Мы замедлили шаг коней, чтобы проехать немножко вместе с ними и подождать маму. Трансито, шагая рядом с Марией, снимала с ее подола соломинки, приставшие когда мы проезжали через жнивье. Она мало говорила, но ее прелестное лицо без слов выражало робкую признательность и счастье.

Когда мы распрощались, пообещав приехать вечером в горы, Трансито улыбнулась Марии почти с сестринской нежностью. Мария, сжимая робко протянутую руку своей названой дочери, сказала:

– Меня беспокоит, как ты пойдешь всю дорогу пешком.

– Почему, сеньорита?

– Сеньорита?

– Ах, надо говорить – матушка?

– Да, да.

– Ладно. Мы ведь пойдем не спеша, правда? – обратилась она к мужчинам.

– Конечно, – ответил Браулио. – А если сегодня ты наконец не постесняешься опираться на мою руку при подъемах, то и устанешь меньше.

Тут нас нагнали мама и Фелипе. Мама пригласила Хосе со всей семьей к нам завтра на обед, и он обещал прийти.

На обратном пути у нас завязался общий разговор, и мы с Марией постарались развлечь маму, которая жаловалась на усталость, как всегда после верховой езди. Только уже подъезжая к дому, Мария шепнула мне:

– Ты хочешь сегодня же поговорить с папой?

– Да.

– Сегодня ничего не говори.

– Почему?

– Потому что не надо.

– Когда же, по-твоему, сказать?

– Если в течение недели он не будет говорить о твоем отъезде, найди сам случай сказать ему обо всем. И знаешь, когда это лучше сделать? В тот день, когда вы будете много работать вместе. Он сам почувствует, как важна для него твоя помощь.

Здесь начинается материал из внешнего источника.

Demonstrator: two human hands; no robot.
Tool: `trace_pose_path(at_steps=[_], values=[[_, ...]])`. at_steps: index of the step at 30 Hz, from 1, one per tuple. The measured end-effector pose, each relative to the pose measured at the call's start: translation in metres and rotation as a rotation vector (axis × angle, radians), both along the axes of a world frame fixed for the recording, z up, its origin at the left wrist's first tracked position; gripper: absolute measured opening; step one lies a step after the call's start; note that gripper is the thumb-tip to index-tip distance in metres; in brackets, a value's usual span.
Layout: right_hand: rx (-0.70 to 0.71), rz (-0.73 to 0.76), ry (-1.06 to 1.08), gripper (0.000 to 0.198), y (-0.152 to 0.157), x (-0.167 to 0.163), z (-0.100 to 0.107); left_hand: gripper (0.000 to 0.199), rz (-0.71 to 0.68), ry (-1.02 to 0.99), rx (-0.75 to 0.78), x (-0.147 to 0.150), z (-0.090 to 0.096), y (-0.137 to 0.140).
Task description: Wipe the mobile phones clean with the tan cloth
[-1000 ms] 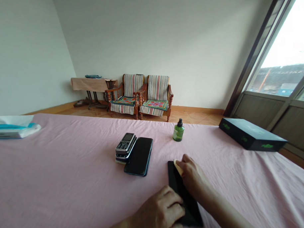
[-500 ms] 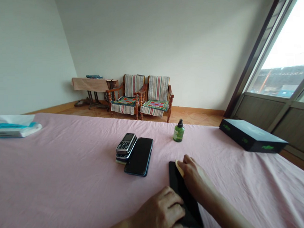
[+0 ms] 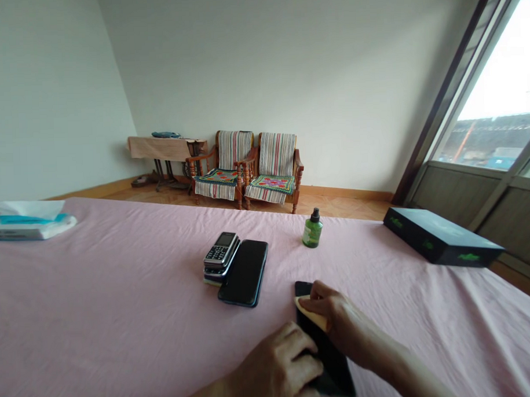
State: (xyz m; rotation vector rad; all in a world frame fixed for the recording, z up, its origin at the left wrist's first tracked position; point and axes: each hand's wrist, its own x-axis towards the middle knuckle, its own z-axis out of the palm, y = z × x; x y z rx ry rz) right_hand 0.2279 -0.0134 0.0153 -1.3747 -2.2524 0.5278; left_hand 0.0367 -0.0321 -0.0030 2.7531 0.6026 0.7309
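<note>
A flat black tablet (image 3: pixel 331 364) lies on the pink cloth in front of me, its face up. My left hand (image 3: pixel 282 366) is closed over its near left edge, the fingers curled onto it. Pinched in my right hand (image 3: pixel 334 312) is a pale yellow cloth (image 3: pixel 311 315), pressed on the tablet's surface near the far end. Left of the tablet lies a dark smartphone (image 3: pixel 245 273). Beside that is a small stack of phones with a silver keypad phone (image 3: pixel 222 250) on top. A green bottle (image 3: pixel 312 230) with a black cap stands upright beyond the tablet.
Pink fabric (image 3: pixel 120 296) with wrinkles covers the table. A black box (image 3: pixel 442 237) with green markings sits at the right edge, and a tissue pack (image 3: pixel 31 224) at the far left. Two wooden chairs (image 3: pixel 273 184) and a cloth-covered sewing table (image 3: pixel 163 149) stand by the wall.
My right hand has drawn the yellow cloth a little nearer and leftward across the tablet, uncovering more of its far end. My left hand stays in nearly the same place.
</note>
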Motion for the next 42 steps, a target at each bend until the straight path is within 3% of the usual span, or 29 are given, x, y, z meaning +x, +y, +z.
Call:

– Трудно мне будет вытерпеть все это время, гадая, согласится он или нет.

– А если он сразу откажет?

– Ты этого боишься?

– Да.

– Что же мы тогда будем делать?

– Ты – подчинишься.

– А ты?

– Ах, кто знает!

– Ты должна верить, что он согласится, Мария.

– Нет, нет. Если я обманусь в своих надеждах, я знаю, этот обман будет стоить мне слишком дорого. Сделай лучше так, как я сказала, тогда, может быть, все обойдется.